The ability to deduce carcinogenic potential from sub-chronic, repeat dose rodent studies would constitute a major advance in chemical safety assessment and drug development. This study investigated an error-corrected NGS method (CarcSeq) for quantifying cancer driver mutations (CDMs) and deriving a metric of clonal expansion predictive of future neoplastic potential. CarcSeq was designed to interrogate subsets of amplicons encompassing hotspot CDMs applicable to a variety of cancers. Previously, normal human breast DNA was analyzed by CarcSeq and metrics based on mammary-specific CDMs were correlated with tissue donor age, a surrogate of breast cancer risk. Here we report development of parallel methodologies for rat.
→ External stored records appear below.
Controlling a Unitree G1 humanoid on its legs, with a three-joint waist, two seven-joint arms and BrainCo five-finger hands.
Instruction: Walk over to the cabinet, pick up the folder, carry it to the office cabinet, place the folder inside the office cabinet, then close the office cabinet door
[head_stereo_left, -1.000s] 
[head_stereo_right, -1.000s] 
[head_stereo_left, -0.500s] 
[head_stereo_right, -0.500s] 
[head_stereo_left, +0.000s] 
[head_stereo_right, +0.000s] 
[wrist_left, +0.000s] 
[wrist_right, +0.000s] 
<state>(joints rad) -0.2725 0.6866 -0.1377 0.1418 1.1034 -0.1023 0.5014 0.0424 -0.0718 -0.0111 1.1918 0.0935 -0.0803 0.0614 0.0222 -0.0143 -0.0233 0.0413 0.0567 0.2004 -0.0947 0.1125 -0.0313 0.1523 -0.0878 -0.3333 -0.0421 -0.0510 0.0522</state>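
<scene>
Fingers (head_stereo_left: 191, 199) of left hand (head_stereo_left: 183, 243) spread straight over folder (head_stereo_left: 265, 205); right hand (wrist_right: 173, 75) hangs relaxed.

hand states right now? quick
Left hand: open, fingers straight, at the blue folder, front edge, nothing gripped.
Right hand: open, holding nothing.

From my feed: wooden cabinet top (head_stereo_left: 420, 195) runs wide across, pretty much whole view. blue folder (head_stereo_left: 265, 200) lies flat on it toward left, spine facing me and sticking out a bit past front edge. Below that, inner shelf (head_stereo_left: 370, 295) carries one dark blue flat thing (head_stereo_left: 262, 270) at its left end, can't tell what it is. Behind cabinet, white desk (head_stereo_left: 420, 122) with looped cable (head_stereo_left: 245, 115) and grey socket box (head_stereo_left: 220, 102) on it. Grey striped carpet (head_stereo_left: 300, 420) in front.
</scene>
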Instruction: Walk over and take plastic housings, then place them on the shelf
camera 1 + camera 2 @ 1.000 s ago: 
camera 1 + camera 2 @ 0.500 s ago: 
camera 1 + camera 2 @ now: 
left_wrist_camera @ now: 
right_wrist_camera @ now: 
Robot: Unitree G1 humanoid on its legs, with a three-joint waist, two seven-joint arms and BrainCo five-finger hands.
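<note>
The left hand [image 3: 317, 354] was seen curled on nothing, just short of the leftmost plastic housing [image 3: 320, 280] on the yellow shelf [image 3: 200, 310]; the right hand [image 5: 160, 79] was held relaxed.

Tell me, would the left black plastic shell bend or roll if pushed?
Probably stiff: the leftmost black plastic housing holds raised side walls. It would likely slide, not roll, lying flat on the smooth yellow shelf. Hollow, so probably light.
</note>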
The utility of the rat CarcSeq method for predicting neoplastic potential was investigated by analyzing mammary tissue of 16-week-old untreated rats with known differences in spontaneous mammary neoplasia (Fisher 344, Wistar Han and Sprague Dawley). Hundreds of mutants with mutant fractions ≥ 10-4 were quantified in each strain, most were recurrent mutations, and 42.5% of the non-synonymous mutations have human homologs. Mutants in the mammary-specific target of the most tumor-sensitive strain (Sprague Dawley) showed the greatest non-synonymous/synonymous mutation ratio, indicative of positive selection consistent with clonal expansion. For the mammary-specific target (Hras, Pik3ca and Tp53 amplicons), median absolute deviation correlated with percentages of rats that develop spontaneous mammary neoplasia at 104 weeks (Pearson r = 1.0000, one-tailed P = 0.0010). Therefore, this study produced evidence CarcSeq analysis of spontaneously occurring CDMs can be used to derive an early metric of clonal expansion relatable to long-term neoplastic outcome.